American Optometric Association
- Formation: 1898; 128 years ago
- Coordinates: 38°39′31″N 90°24′22″W﻿ / ﻿38.6585°N 90.4060°W
- President: Teri K. Geist, O.D.
- President-eclect: Terri A. Gossard, O.D., M.S.
- Website: www.aoa.org

= American Optometric Association =

American medical professional group

The American Optometric Association (AOA) is an American medial professional group. Founded in 1898, it represents approximately 37,000 doctors of optometry, optometry students and para-optometric assistants and technicians in the United States.

==Overview==
The AOA states that:
 The American Optometric Association represents more than 49,000 doctors of optometry, optometry students and paraoptometric assistants and technicians. Optometrists serve patients in nearly 6,500 communities across the country, and in 3,500 of those communities are the only eye doctors. Doctors of optometry provide two-thirds of all primary eye care in the United States.

 Founded in 1898, the AOA is a federation of state, student and armed forces optometric associations. Through these affiliations, the AOA serves members consisting of optometrists, students of optometry, paraoptometric assistants and technicians.

The AOA has offices in St.

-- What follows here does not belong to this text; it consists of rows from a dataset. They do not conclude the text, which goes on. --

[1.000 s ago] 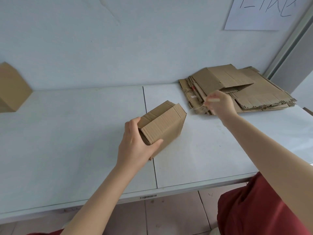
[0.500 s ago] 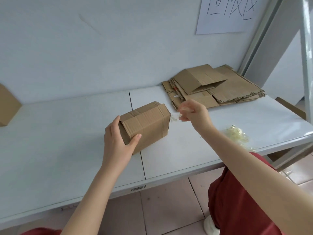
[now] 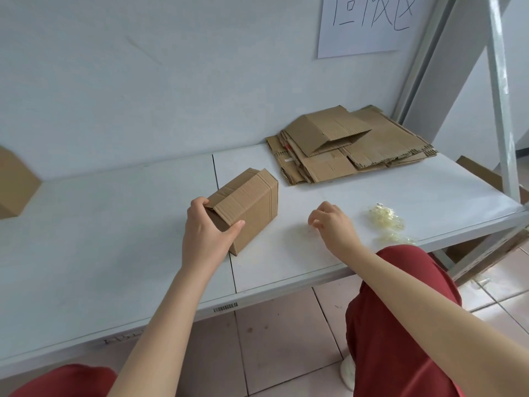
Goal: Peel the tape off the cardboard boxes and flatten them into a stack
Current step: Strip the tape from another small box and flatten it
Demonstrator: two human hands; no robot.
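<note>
Two boxes are unflattened: near box (image 3: 252,202), grasped by left grip (image 3: 207,239); spare box (image 3: 14,184), well left of it. Flat stack (image 3: 372,144) lies beyond right grip (image 3: 332,224), whose hold is indeterminate.

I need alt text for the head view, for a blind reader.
A person's left hand grips a small brown cardboard box on a white table; the right hand, fingers curled, is beside it. A stack of flattened brown cardboard lies behind, a pile of crumpled clear tape to the right.
</note>
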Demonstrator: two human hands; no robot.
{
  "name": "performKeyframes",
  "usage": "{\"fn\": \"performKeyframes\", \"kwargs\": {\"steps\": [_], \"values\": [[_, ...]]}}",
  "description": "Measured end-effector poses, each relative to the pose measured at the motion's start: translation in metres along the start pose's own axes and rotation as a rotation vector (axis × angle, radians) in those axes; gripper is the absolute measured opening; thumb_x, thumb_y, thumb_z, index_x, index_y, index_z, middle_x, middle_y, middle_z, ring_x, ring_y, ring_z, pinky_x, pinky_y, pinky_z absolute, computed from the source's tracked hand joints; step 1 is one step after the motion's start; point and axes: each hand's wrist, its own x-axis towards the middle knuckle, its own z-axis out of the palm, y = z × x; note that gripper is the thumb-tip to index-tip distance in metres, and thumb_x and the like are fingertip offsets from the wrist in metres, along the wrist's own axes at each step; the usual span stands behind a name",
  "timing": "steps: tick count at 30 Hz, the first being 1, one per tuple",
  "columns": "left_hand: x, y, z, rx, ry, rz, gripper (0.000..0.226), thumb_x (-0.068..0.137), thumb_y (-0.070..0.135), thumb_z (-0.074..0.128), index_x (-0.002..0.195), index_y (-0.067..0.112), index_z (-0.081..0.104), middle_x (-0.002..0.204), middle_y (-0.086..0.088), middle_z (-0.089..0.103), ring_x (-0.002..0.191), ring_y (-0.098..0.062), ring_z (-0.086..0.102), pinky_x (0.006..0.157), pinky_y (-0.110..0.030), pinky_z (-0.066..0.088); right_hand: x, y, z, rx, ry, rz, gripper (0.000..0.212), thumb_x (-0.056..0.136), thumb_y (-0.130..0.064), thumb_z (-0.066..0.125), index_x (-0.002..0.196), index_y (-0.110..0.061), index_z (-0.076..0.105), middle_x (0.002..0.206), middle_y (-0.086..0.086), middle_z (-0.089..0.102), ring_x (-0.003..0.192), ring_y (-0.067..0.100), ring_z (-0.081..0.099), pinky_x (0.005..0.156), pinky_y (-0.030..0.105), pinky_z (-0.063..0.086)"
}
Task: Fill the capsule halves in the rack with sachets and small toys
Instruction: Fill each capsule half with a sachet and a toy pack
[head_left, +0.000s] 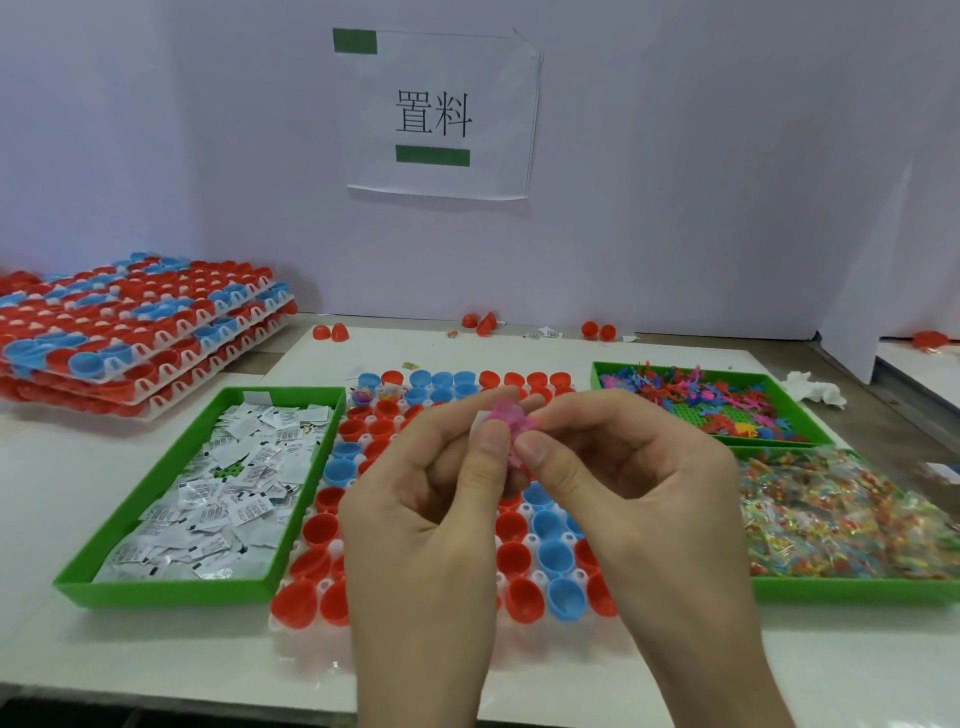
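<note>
Barely begun, by the look of it. Filling visible in only two capsule halves (362, 397), at the far left corner of the rack (291, 636); elsewhere empty red and blue cups, some hidden behind the hands. Pinching a pink toy (511, 423) between left hand (431, 519) and right hand (623, 499), close together above the rack's middle. Plenty of sachets (234, 483) waiting in the left tray (171, 592).

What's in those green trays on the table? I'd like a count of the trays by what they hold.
tray of white sachets: 1
tray of small plastic toys: 1
tray of clear packets with colourful bits: 1
Total: 3 green trays
</note>
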Motion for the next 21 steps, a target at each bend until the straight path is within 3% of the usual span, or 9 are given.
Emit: {"fn": "performKeyframes", "kwargs": {"steps": [8,15,21], "values": [[-0.003,-0.003,0.003,-0.067,0.070,-0.023,0.017,0.077,0.029,0.068,0.086,0.038,0.079,0.075,-0.001,0.077,0.070,-0.011,0.074,0.064,-0.016,0.056,-0.004,0.006,0.005,-0.177,0.052,-0.171,0.010,0.081,-0.022,0.081,0.083,-0.026,0.072,0.078,-0.010,0.071,0.080,0.014,0.070,0.069,0.019,0.055],[-0.006,-0.005,0.006,-0.082,0.109,0.001,0.017,0.078,0.026,0.067,0.086,0.036,0.079,0.077,0.001,0.077,0.071,-0.013,0.075,0.063,-0.015,0.056,-0.003,0.017,0.005,-0.371,0.071,-0.505,0.007,0.081,0.000,0.074,0.083,-0.007,0.072,0.084,-0.005,0.066,0.086,0.004,0.062,0.079,0.012,0.047],[-0.002,-0.011,0.000,-0.162,0.098,-0.137,0.017,0.072,0.030,0.068,0.084,0.033,0.081,0.078,-0.003,0.077,0.065,-0.011,0.070,0.061,-0.016,0.054,0.001,0.028,0.001,-0.412,0.009,-0.557,0.003,0.083,-0.002,0.072,0.085,-0.004,0.073,0.086,-0.003,0.066,0.090,0.001,0.059,0.084,0.011,0.046]]}}
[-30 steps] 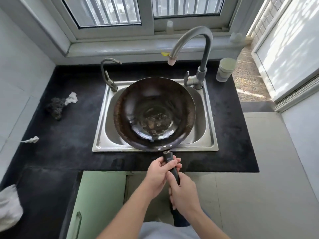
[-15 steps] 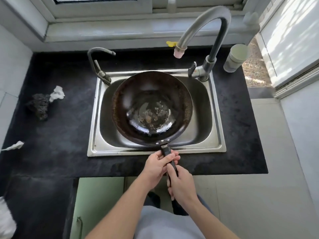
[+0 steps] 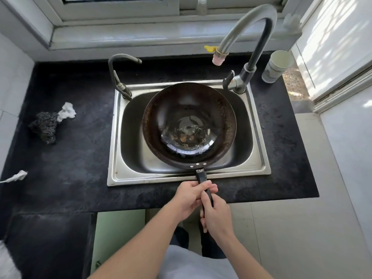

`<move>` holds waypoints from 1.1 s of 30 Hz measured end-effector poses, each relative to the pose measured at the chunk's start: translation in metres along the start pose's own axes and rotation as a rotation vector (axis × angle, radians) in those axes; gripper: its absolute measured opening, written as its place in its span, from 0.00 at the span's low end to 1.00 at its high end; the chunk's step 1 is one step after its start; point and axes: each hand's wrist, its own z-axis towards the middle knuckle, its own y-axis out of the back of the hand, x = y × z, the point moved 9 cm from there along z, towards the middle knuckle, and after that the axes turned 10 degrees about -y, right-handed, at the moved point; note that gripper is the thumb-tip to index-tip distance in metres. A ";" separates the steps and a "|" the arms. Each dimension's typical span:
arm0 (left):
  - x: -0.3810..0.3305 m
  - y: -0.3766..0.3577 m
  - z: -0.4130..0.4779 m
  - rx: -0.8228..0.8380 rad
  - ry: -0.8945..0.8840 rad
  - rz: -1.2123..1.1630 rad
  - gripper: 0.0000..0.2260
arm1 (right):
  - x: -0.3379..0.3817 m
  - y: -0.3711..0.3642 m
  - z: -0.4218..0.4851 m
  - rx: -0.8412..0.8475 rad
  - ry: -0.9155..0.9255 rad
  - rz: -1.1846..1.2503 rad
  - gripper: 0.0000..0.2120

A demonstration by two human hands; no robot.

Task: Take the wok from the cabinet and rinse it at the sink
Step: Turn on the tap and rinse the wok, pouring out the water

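A dark round wok [image 3: 189, 127] with residue in its bottom sits inside the steel sink [image 3: 120, 178], its black handle pointing toward me over the sink's front rim. My left hand [image 3: 189, 198] grips the handle closer to the wok. My right hand [image 3: 216, 216] grips the handle just behind it. The tall curved faucet [image 3: 255, 37] arches above the sink's back right corner, its pink-tipped spout hanging over the wok's far rim. No water is running.
A smaller tap [image 3: 118, 77] stands at the sink's back left. On the black counter lie a dark scrubber with a white rag [image 3: 48, 125] at left and a paper cup [image 3: 276, 66] at back right. A green cabinet door [image 3: 118, 234] sits below.
The wok has dropped lower into the sink and shifted slightly right, and my view has moved closer. Both hands stay on the handle.
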 end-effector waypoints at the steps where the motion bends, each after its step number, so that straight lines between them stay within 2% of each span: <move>1: 0.002 -0.001 0.000 0.001 0.010 -0.003 0.11 | 0.000 0.001 0.001 -0.003 -0.001 -0.001 0.16; 6: 0.006 -0.002 0.000 -0.013 0.032 -0.048 0.13 | -0.003 0.000 0.006 -0.035 -0.012 0.000 0.18; 17: 0.008 0.001 -0.002 0.028 0.061 0.012 0.13 | -0.007 -0.008 0.015 -0.060 -0.011 -0.002 0.18; 25: 0.006 0.001 -0.002 -0.007 0.015 0.098 0.12 | -0.011 -0.005 0.015 -0.005 -0.077 -0.031 0.11; 28: 0.004 -0.002 -0.003 0.002 -0.001 0.035 0.09 | -0.011 0.013 0.013 0.026 -0.107 -0.094 0.19; 30: 0.001 -0.004 -0.003 0.020 -0.009 0.026 0.08 | -0.007 0.038 0.014 -0.032 -0.100 -0.144 0.18; 33: 0.002 -0.006 -0.005 0.030 -0.012 -0.023 0.07 | 0.010 0.077 0.024 -0.150 -0.038 -0.258 0.12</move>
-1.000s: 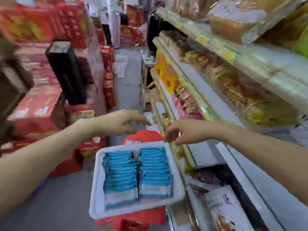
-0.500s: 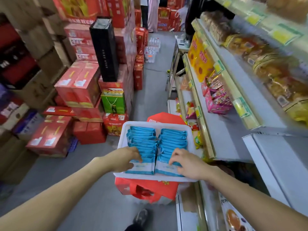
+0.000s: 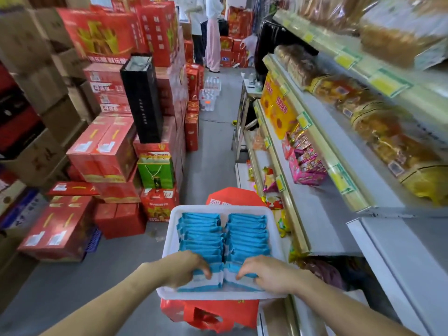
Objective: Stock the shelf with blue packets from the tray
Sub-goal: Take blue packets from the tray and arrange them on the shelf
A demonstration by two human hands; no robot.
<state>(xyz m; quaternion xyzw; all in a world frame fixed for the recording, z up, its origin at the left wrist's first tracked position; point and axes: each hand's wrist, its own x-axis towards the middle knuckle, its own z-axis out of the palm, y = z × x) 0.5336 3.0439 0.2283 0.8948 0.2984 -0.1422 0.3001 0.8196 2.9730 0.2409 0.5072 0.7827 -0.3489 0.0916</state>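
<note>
Two rows of blue packets (image 3: 223, 236) stand on edge, packed close, in a white tray (image 3: 218, 208) that rests on a red bag (image 3: 218, 314) in a shop aisle. A person's left hand (image 3: 186, 267) curls its fingers over the nearest packets of the left row and grips them. The right hand (image 3: 269, 272) does the same on the right row. Just to the right runs a grey shelf (image 3: 322, 214), bare beside the tray, with pink packets (image 3: 305, 166) further along. Red boxes (image 3: 106, 151) are stacked on the left.
</note>
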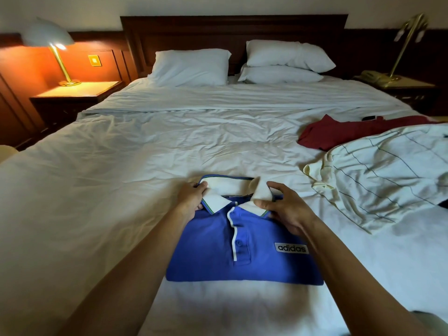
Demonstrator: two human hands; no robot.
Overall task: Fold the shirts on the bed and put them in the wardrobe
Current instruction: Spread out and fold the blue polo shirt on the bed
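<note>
A blue polo shirt (211,253) with a white collar lies folded into a rectangle on the white bed (121,178), front up, near the foot edge. My left hand (190,198) grips the left side of its collar. My right hand (286,207) holds the right collar tip, thumb on the collar and fingers curled over it. On the bed's right side lie two unfolded shirts: a cream one with thin dark stripes (378,175) and, partly under it, a dark red one (339,133).
Three white pillows (191,66) lean at the dark wooden headboard (232,30). A lit lamp (48,40) stands on the left nightstand (77,92); a brass lamp and telephone (372,76) are on the right one. A small dark object (368,118) lies by the red shirt.
</note>
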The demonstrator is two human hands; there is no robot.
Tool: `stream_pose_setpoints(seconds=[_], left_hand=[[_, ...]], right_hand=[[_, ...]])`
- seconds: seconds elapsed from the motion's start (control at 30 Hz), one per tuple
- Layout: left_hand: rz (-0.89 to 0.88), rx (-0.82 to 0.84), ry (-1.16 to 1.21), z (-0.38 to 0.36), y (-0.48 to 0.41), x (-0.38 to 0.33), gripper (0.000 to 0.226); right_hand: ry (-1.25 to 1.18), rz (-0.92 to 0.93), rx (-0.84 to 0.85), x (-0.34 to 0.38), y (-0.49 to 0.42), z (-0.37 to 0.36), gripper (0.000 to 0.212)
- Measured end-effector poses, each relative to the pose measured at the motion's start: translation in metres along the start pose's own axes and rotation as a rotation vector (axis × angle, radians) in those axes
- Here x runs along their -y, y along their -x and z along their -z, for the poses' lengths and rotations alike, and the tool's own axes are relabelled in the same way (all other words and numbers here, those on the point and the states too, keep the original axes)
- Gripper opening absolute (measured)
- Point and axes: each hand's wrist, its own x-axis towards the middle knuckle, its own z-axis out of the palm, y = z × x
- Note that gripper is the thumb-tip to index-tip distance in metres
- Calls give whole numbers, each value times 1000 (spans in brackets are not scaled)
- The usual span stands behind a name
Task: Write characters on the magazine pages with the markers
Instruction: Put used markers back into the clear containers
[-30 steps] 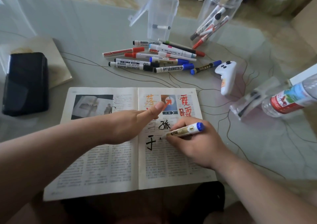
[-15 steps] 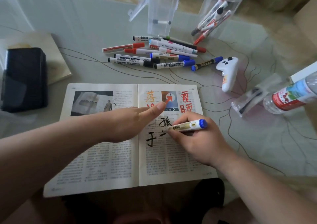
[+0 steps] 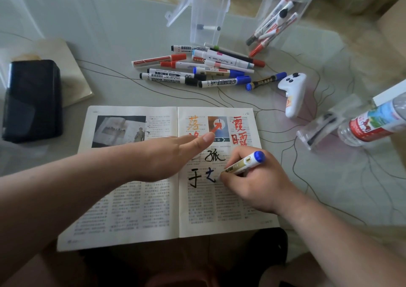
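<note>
An open magazine (image 3: 140,210) lies flat on the table in front of me. Its right page carries orange, red and black characters and fresh blue strokes (image 3: 209,175) beside a black character. My right hand (image 3: 254,181) grips a blue-capped gold marker (image 3: 243,162), its tip down on the page just right of the blue strokes. My left hand (image 3: 169,157) rests flat across the magazine's fold, thumb stretched toward the small picture. A heap of capped markers (image 3: 197,69) lies beyond the magazine.
A clear box (image 3: 206,16) and a clear jar (image 3: 283,12) with markers stand at the back. A white controller (image 3: 293,93), a lying plastic bottle (image 3: 373,124) and a small clear case (image 3: 323,124) sit to the right. A black case (image 3: 33,100) rests on a notebook at left.
My right hand has drawn several blue strokes beside the black character and moved the marker slightly right and down. My left hand has stayed on the pages.
</note>
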Motion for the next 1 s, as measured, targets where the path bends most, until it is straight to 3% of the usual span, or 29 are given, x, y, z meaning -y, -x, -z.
stream_pose_setpoints(seconds=[0.17,0.33,0.5,0.67,0.8,1.0], left_hand=[[3,13,-2,0,0,-1,77],[4,19,8,0,1,-2,77],[2,18,14,0,0,-2,76],[9,23,10,0,-1,0,76],[6,26,16,0,-1,-1,76],[2,14,10,-1,-1,0,77]], right_hand=[[-26,11,-44,0,-1,0,20],[-36,2,80,5,2,-1,18],[-83,1,-25,2,-4,8,20],[-15,3,33,0,-3,6,20],[50,-22,-52,-3,-7,9,21],[34,-20,-20,-2,-5,11,21]])
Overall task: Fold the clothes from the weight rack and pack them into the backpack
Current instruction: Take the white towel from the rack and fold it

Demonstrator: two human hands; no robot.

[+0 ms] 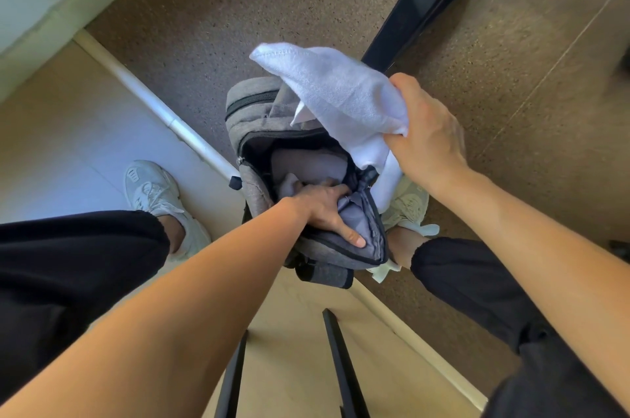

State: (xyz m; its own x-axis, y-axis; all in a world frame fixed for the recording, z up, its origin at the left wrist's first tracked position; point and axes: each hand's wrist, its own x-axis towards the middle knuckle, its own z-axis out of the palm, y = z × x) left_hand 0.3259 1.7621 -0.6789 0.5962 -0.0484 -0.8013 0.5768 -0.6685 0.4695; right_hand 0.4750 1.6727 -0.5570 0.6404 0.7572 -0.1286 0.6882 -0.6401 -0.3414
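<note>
A grey backpack (254, 124) stands on the floor between my feet with its main compartment unzipped. Pale folded fabric (306, 163) lies inside it. My left hand (324, 209) grips the near edge of the opening, fingers inside and thumb on the lining outside, holding it apart. My right hand (426, 131) grips a folded white cloth (344, 93) just above the right side of the opening. One end of the cloth hangs down over the bag's right rim.
A black metal rack beam (426, 1) runs across the speckled brown mat at upper right. A white strip (163, 110) divides the mat from the pale floor at left. Black bars (344, 370) lie near the bottom edge. My white shoes (153, 189) flank the bag.
</note>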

Louis, Missouri (the headquarters) and Alexandria, Virginia, employing approximately 100 people. The association has four special interest sections: contact lenses and corneas, vision rehabilitation, sports vision and paraoptometrics.

==Journal==
The AOA had its own journal, called Optometry – Journal of the American Optometric Association, published by Elsevier until 2012. It currently publishes relevant articles under the News section of their website.

==Colocation==
In 2015, the World Council of Optometry (WCO) relocated to the AOA headquarters in St Louis.